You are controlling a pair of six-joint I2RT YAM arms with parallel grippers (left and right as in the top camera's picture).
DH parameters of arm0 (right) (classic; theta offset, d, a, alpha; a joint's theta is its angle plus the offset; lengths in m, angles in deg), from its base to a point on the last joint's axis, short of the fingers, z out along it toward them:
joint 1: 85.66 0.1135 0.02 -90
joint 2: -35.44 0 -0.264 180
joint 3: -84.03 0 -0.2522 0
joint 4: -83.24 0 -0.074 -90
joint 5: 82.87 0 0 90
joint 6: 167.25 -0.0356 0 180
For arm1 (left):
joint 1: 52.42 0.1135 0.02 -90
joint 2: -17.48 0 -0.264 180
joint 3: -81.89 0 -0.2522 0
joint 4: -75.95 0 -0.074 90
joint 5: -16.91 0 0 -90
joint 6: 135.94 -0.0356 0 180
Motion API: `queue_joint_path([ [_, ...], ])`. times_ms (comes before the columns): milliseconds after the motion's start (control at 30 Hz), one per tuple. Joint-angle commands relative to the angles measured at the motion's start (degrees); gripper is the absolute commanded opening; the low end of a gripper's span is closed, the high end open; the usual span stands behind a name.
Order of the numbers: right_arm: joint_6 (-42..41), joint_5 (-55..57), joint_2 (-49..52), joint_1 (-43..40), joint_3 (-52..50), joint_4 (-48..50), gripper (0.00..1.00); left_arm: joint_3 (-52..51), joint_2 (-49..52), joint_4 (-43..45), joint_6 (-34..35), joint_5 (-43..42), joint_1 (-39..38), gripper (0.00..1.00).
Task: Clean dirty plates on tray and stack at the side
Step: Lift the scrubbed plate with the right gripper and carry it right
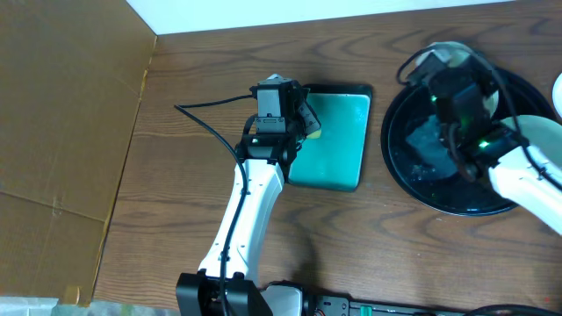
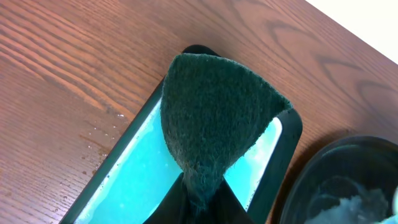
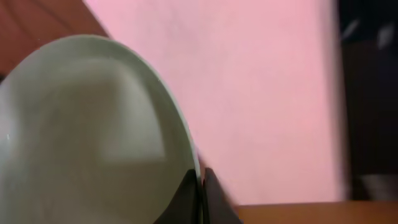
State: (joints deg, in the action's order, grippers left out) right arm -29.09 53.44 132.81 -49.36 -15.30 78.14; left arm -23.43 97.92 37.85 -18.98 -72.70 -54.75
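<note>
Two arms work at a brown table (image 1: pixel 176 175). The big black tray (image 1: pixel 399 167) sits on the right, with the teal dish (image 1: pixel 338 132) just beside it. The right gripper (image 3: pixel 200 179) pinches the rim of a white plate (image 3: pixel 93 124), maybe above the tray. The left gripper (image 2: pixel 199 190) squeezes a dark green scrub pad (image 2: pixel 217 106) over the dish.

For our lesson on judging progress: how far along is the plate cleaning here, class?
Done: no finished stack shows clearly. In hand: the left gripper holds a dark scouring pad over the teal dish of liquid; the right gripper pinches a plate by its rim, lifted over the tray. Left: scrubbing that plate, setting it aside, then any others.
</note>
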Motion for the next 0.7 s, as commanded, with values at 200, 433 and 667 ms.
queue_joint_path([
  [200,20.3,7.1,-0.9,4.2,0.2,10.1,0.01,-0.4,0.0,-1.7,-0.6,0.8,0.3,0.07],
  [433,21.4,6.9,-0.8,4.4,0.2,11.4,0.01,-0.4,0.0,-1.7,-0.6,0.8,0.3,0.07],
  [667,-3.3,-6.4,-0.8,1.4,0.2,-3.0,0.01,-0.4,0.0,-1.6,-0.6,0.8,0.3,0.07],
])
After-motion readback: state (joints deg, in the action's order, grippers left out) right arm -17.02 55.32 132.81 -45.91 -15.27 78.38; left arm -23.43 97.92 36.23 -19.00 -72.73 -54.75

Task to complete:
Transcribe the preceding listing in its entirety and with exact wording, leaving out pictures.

Your solution:
You are controlling a pair of six-joint I2RT YAM arms with parallel grippers (left and right as in the top camera's picture).
DH parameters of arm0 (right) (classic; theta offset, d, a, alpha; a joint's theta is its angle plus the offset; lengths in m, angles in deg), from its base to a point on the last joint's axis, short of the fingers, z out along it toward them:
joint 1: 85.66 0.1135 0.02 -90
joint 2: -35.44 0 -0.264 180
joint 3: -84.03 0 -0.2522 0
joint 4: -83.24 0 -0.074 -90
joint 5: 82.87 0 0 90
joint 6: 167.25 -0.0356 0 180
For arm1 (left):
joint 1: 52.42 0.1135 0.02 -90
joint 2: -17.48 0 -0.264 180
joint 3: -81.89 0 -0.2522 0
joint 4: -75.95 0 -0.074 90
joint 5: -16.91 0 0 -90
joint 6: 135.94 -0.0356 0 180
Motion API: `queue_joint_path([ [_, ...], ])`. times_ms (comes before the columns): milliseconds after the motion's start (control at 30 Hz), one per tuple. Joint-angle commands relative to the angles measured at the motion's start (degrees); gripper is the absolute commanded opening; the low end of a gripper's span is closed, the high end open; the usual span stands behind a name.
Order of the numbers: right_arm: joint_6 (-42..41), joint_5 (-55..57), joint_2 (-49..52), joint_1 (-43..40), joint_3 (-52..50), joint_4 (-48..50), gripper (0.00..1.00); left_arm: joint_3 (-52..51), joint_2 (-49..52), joint_4 (-43..45), joint_6 (-34..35), joint_5 (-43..42), joint_1 (-39..38), gripper (0.00..1.00).
Task: Clean dirty plates on tray and stack at the side
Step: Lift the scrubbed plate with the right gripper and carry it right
State: (joints deg, in the action's order, grippers left out) right arm -29.09 53.44 132.81 -49.36 -15.30 78.14; left arm -23.43 97.92 37.85 -18.98 -72.70 -54.75
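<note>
Two arms work at a brown table (image 1: pixel 176 175). The big black tray (image 1: pixel 399 167) sits on the right, with the teal dish (image 1: pixel 338 132) just beside it. The right gripper (image 3: pixel 200 179) pinches the rim of a white plate (image 3: pixel 93 124), maybe above the tray. The left gripper (image 2: pixel 199 190) squeezes a dark green scrub pad (image 2: pixel 217 106) over the dish.

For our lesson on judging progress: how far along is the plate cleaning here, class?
Done: no finished stack shows clearly. In hand: the left gripper holds a dark scouring pad over the teal dish of liquid; the right gripper pinches a plate by its rim, lifted over the tray. Left: scrubbing that plate, setting it aside, then any others.
</note>
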Motion for the next 0.7 s, as commanded, with values at 200, 433 and 667 ms.
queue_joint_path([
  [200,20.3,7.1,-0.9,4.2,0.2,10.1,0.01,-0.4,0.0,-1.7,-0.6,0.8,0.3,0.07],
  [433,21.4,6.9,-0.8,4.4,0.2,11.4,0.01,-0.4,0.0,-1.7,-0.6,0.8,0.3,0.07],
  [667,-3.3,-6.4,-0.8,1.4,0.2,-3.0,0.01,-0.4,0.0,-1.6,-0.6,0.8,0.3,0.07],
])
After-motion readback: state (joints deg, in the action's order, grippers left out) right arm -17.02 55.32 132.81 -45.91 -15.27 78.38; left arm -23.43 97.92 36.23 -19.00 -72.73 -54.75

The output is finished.